Task goal >> Copy the lines below verbatim. Begin with the first and end with the line containing "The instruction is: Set".

Data provided >>
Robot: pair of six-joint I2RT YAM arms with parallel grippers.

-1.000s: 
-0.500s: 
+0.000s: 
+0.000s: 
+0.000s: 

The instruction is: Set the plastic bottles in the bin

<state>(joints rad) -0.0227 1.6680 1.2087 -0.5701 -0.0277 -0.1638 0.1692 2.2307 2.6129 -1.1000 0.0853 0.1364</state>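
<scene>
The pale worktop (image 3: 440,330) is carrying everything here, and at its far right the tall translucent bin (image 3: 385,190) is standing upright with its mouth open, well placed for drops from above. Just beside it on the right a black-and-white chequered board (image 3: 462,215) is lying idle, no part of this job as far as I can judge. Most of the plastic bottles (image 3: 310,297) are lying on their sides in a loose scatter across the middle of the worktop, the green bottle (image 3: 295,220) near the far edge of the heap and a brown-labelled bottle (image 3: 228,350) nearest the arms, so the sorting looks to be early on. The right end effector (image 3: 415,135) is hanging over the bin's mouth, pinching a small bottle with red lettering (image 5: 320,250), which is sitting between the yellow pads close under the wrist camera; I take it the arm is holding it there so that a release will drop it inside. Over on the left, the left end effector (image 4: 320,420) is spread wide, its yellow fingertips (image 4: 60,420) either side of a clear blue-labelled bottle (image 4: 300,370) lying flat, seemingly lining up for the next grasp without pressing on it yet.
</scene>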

Result >>
Robot: pair of six-joint I2RT YAM arms with parallel grippers.

-1.000s: 
-0.500s: 
+0.000s: 
+0.000s: 
+0.000s: 

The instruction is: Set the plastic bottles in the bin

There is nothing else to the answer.